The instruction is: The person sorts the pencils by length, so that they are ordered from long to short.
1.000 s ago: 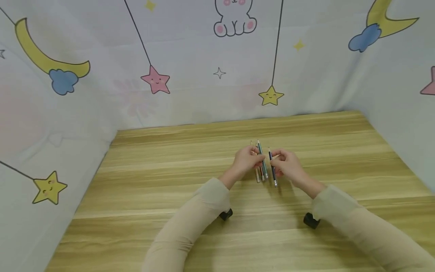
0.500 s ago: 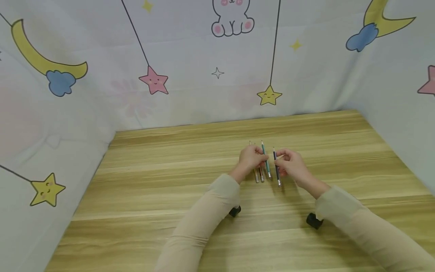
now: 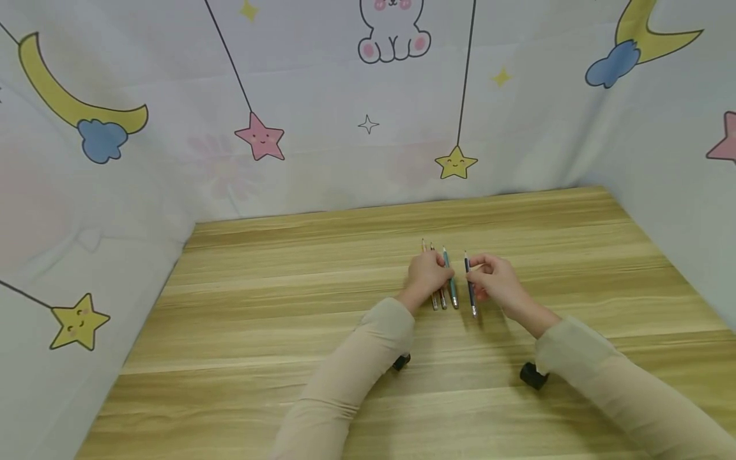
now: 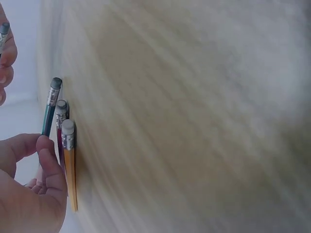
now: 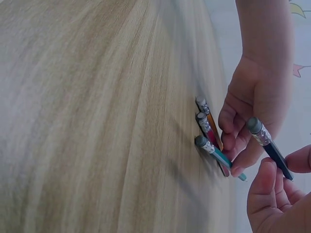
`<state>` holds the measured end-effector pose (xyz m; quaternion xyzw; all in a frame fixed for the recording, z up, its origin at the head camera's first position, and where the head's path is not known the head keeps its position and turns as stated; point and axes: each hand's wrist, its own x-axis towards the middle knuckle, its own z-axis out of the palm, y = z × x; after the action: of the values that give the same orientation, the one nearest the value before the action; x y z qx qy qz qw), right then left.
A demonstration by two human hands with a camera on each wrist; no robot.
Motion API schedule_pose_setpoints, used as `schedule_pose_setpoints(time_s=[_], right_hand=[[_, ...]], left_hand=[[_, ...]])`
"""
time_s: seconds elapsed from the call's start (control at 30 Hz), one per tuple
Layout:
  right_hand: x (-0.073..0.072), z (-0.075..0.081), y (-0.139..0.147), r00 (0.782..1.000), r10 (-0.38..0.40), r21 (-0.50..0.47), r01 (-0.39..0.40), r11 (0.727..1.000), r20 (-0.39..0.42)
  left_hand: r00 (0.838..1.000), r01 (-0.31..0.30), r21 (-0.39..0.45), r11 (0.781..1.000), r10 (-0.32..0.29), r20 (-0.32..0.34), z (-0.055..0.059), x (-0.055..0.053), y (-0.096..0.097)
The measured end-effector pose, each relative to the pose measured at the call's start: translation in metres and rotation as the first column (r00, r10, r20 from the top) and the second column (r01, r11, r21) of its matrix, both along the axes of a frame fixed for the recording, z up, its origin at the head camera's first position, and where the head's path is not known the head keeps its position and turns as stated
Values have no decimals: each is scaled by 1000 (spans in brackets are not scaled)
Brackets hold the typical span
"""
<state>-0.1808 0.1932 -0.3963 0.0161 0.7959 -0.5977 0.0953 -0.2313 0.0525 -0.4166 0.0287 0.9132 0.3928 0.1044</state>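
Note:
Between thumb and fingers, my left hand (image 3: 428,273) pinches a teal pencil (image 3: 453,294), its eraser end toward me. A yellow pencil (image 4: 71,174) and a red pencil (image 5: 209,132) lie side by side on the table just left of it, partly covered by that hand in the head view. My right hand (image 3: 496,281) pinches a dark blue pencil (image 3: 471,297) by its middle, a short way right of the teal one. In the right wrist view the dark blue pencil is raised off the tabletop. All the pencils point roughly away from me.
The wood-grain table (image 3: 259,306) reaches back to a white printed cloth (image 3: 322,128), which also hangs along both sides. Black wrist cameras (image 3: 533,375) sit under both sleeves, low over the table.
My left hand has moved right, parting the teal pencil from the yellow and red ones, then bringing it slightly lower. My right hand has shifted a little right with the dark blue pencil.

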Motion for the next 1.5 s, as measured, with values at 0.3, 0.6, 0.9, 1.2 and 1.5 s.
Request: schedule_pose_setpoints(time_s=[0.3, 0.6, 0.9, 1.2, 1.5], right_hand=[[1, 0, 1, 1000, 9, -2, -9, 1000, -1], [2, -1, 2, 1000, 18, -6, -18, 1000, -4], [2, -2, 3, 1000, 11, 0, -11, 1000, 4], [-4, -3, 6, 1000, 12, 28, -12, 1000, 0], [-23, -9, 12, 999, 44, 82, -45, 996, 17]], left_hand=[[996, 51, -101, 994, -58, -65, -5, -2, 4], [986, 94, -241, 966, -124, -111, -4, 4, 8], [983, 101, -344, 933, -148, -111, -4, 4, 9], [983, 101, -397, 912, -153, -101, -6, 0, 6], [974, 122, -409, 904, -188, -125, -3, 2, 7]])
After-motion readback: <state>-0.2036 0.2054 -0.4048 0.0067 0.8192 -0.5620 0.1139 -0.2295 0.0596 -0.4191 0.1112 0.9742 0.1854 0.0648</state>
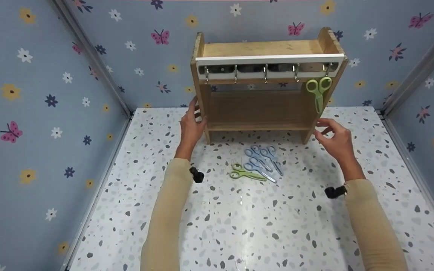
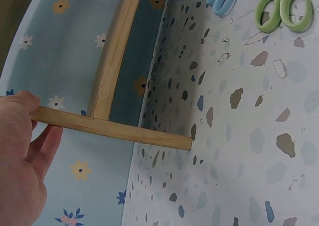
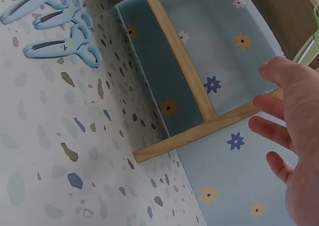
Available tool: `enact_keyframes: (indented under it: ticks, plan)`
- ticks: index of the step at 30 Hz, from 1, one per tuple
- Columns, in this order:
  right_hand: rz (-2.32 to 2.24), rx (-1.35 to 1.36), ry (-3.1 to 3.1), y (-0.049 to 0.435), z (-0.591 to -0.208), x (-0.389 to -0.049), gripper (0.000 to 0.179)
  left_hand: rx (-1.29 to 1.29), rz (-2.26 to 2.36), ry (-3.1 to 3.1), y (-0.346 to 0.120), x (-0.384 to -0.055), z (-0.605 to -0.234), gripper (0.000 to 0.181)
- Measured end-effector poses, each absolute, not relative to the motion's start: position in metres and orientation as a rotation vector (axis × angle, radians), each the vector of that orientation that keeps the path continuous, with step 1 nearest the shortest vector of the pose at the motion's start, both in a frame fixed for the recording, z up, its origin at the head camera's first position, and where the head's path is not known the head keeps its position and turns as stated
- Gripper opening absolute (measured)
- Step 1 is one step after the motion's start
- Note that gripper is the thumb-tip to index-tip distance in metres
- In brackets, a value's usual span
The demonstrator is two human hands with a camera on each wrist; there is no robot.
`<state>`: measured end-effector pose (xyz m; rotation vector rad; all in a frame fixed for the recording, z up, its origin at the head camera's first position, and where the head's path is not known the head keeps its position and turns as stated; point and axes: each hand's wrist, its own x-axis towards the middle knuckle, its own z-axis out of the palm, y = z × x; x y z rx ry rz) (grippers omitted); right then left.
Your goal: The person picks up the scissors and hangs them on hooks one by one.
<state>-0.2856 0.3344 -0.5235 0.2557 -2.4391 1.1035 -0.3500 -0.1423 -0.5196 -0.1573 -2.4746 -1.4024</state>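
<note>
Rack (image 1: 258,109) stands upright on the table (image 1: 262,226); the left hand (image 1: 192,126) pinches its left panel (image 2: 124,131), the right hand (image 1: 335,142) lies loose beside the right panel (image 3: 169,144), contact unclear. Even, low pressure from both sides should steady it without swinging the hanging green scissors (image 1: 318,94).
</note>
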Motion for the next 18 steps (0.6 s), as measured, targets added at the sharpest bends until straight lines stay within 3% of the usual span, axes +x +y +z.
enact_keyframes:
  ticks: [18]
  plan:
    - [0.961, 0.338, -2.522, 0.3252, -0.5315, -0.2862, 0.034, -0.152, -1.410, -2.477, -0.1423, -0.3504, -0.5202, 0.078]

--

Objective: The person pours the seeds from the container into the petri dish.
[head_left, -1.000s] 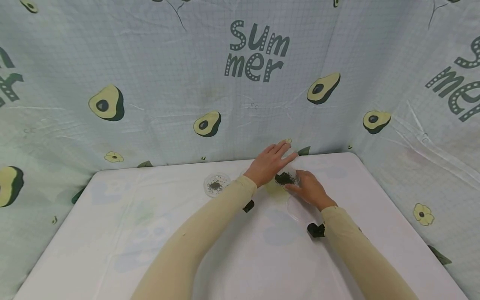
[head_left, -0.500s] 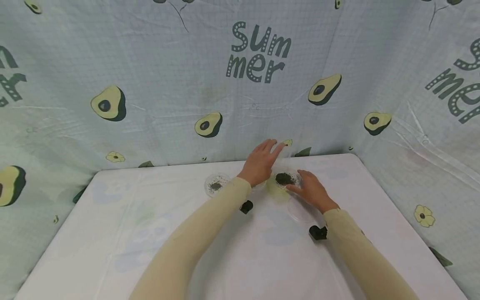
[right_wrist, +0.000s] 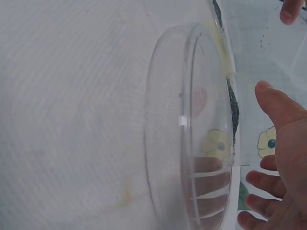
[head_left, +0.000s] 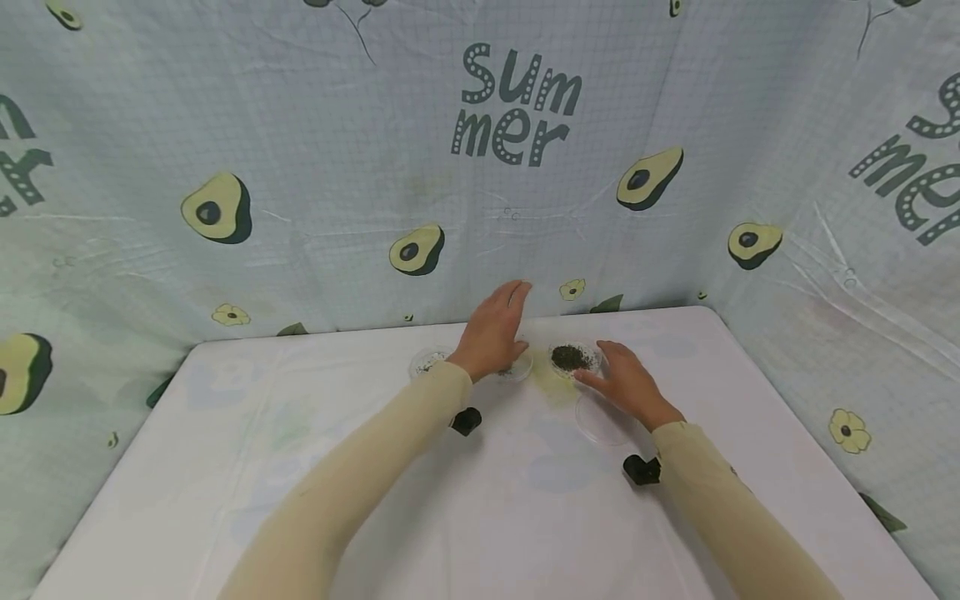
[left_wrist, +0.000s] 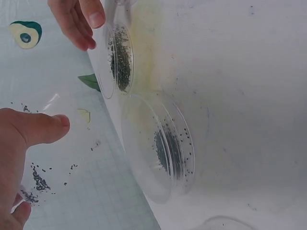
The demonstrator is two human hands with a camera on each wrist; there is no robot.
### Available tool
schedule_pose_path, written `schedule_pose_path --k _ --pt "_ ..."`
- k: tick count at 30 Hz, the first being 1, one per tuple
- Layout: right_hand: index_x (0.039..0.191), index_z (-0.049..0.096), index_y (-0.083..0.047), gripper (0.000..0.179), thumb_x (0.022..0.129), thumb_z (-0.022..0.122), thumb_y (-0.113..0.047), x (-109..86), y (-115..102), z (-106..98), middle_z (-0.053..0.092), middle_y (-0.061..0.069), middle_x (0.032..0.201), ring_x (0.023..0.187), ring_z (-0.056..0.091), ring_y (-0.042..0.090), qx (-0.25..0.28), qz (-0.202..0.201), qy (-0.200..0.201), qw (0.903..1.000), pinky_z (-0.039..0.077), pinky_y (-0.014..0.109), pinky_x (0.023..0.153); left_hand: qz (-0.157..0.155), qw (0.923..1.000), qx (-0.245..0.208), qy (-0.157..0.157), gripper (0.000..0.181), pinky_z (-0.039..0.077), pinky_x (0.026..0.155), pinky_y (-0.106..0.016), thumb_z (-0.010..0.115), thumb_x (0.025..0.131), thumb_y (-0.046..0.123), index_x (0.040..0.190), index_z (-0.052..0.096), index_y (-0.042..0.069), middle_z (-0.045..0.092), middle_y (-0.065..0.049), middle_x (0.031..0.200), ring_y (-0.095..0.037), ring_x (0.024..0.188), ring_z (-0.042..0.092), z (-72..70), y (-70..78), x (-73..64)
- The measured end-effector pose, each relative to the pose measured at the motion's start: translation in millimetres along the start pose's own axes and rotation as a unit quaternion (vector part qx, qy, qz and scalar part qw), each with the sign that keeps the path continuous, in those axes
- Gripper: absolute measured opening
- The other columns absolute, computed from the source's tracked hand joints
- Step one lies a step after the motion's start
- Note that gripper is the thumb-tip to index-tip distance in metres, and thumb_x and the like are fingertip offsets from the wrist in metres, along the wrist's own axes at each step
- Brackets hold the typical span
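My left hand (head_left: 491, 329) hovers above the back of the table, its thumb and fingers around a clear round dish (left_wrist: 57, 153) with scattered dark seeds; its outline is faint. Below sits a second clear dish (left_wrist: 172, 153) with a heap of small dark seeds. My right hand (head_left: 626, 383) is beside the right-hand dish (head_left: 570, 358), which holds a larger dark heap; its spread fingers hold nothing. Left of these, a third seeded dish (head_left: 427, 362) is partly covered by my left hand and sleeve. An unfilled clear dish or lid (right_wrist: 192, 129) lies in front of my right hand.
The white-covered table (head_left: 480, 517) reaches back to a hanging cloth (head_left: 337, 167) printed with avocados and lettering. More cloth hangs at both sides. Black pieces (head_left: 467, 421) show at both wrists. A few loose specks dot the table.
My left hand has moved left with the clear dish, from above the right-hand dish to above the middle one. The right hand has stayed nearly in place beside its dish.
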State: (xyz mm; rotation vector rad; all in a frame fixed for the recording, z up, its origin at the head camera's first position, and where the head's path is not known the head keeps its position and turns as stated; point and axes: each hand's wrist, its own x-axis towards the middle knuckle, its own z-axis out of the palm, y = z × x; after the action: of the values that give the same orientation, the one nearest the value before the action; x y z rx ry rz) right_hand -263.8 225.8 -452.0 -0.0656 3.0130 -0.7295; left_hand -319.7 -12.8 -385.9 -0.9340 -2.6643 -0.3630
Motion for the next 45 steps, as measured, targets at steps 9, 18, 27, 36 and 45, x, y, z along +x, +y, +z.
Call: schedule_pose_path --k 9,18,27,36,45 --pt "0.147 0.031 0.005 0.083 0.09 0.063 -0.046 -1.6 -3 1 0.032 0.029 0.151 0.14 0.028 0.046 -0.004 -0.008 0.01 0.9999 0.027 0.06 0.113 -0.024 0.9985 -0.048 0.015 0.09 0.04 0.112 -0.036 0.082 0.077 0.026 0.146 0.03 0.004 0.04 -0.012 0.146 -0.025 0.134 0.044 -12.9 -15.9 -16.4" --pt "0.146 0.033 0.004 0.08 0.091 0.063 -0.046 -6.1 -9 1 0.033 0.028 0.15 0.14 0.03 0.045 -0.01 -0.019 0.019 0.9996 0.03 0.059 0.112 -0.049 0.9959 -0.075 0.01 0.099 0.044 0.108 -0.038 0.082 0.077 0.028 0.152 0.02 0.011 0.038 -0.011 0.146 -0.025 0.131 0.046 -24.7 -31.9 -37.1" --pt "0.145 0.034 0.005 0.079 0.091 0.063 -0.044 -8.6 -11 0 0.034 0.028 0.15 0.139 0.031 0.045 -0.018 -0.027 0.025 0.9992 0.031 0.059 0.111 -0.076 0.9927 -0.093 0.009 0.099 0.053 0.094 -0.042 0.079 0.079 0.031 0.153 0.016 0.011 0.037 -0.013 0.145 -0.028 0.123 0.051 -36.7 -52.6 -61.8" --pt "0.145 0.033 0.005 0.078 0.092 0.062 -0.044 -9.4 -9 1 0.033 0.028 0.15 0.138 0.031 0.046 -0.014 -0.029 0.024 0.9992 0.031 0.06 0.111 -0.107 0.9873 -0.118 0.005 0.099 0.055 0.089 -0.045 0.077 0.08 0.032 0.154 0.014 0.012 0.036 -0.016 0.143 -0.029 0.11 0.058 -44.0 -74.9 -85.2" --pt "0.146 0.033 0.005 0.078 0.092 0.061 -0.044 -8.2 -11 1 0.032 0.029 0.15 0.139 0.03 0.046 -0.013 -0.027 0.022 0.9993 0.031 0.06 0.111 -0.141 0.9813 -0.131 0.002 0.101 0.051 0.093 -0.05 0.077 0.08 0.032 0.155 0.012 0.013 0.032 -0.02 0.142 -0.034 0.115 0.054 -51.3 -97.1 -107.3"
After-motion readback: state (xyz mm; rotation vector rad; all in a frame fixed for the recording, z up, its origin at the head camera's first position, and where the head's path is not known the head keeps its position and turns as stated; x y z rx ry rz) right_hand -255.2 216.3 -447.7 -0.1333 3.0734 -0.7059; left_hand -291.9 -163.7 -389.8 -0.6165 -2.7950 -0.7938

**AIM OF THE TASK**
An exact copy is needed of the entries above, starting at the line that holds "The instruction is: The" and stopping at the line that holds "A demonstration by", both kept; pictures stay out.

**SOLUTION TO THE EXERCISE**
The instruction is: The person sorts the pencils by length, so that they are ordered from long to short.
1.000 s ago: 
0.500 s ago: 
now: 
now: 
now: 
`<state>` holds the measured end-effector pose (xyz m; quaternion xyzw; all in a frame fixed for the recording, z up, its origin at the head camera's first position, and where the head's path is not known the head keeps its position and turns as stated; point and axes: each hand's wrist, its own x-axis towards the middle knuckle, its own z-axis out of the palm, y = z × x; after the action: of the values that give the same orientation, the one nearest the value before the action; x y z qx qy qz qw), right then left.
A demonstration by two human hands with a camera on each wrist; no robot.

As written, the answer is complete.